Am new to Python and working through some exercises.
I have a column in my data called 'sequels' (for books) with numbers 1 through to 8.
I want to make a new column called 'sequelcategory' which relabels the numbers - I want 1 to be renamed to 'Original' and anything else to be renamed to Sequel. The exercise suggests that I use "pd.Series.cat.rename_categories" to do this.
The first hurdle I overcame was beating an error that said I needed to have categorical data (it was initially int64), I did this with:
bookdata['sequels'] = bookdata['sequels'].astype('category')
That was all well and good. I think set to creating my new column:
bookdata["sequelcategory"] = bookdata["sequels"].cat.rename_categories({1: 'original', 2: 'sequel'})
The above works absolutely fine - the problem I am having is that I also want numbers 3 - 8 to also be relabelled 'sequel', meaning that the below:
bookdata["sequelcategory"] = bookdata["sequels"].cat.rename_categories({1: 'original', 2: 'sequel', 3: 'sequel', 4: 'sequel', 5: 'sequel', 6: 'sequel', 7: 'sequel', 8: 'sequel', })
...returns the error: ValueError: Categorical categories must be unique.
Anyone have some advice on the above?
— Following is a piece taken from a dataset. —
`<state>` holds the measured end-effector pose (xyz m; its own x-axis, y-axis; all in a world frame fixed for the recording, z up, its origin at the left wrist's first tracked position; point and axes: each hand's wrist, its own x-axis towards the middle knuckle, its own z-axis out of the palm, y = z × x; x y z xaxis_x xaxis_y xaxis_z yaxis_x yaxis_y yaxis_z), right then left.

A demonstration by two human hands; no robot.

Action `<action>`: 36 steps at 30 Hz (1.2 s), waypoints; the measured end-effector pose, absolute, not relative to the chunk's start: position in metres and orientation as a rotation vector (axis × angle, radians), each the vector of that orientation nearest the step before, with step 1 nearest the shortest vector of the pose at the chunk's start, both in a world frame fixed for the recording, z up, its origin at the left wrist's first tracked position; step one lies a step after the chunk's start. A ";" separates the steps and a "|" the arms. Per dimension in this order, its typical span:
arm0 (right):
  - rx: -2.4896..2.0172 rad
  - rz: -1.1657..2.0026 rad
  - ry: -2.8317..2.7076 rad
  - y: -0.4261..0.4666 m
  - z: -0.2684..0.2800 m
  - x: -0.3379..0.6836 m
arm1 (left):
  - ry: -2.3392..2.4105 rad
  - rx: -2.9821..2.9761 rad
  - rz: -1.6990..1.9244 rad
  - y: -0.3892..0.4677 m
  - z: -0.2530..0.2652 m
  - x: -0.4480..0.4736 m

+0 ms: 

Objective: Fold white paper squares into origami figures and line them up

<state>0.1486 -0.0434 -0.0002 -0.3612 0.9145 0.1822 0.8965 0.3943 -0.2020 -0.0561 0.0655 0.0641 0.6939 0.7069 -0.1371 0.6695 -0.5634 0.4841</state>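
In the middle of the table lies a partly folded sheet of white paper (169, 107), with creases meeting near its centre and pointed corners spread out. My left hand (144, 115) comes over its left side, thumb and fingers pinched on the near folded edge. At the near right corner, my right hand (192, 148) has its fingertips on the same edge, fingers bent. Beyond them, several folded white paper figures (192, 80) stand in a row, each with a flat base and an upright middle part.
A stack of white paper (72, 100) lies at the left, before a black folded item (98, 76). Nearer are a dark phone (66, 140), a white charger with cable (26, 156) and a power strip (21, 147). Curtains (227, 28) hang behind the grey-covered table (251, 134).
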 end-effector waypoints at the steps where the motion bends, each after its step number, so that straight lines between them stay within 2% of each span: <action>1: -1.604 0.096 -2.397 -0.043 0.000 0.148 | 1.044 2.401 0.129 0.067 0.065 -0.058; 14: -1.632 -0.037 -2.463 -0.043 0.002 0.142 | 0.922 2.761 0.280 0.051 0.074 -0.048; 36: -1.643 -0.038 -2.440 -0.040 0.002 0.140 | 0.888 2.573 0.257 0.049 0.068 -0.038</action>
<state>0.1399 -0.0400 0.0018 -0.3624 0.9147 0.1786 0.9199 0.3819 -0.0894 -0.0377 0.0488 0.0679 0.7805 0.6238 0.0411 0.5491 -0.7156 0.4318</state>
I know there are probably 101 other ways to do this, but I am being told I need to do it with pandas.Series.cat.rename_categories and can't for the life of me work it out.
Any help would be greatly appreciated!
CodePudding user response:
We could map them before setting them as category,
bookdata = pd.DataFrame({'book series': [1, 2, 3, 4, 5, 1, 1, 2, 6, 8]})
bookdata
###
book series
0 1
1 2
2 3
3 4
4 5
5 1
6 1
7 2
8 6
9 8
map_dict = {1: 'original', 2: 'sequel', 3: 'sequel', 4: 'sequel', 5: 'sequel', 6: 'sequel', 7: 'sequel', 8: 'sequel'}
bookdata['sequelcategory'] = bookdata['book series'].map(map_dict).astype('category')
bookdata
###
book series sequelcategory
0 1 original
1 2 sequel
2 3 sequel
3 4 sequel
4 5 sequel
5 1 original
6 1 original
7 2 sequel
8 6 sequel
9 8 sequel
bookdata.info()
###
# Column Non-Null Count Dtype
--- ------ -------------- -----
0 book series 10 non-null int64
1 sequelcategory 10 non-null category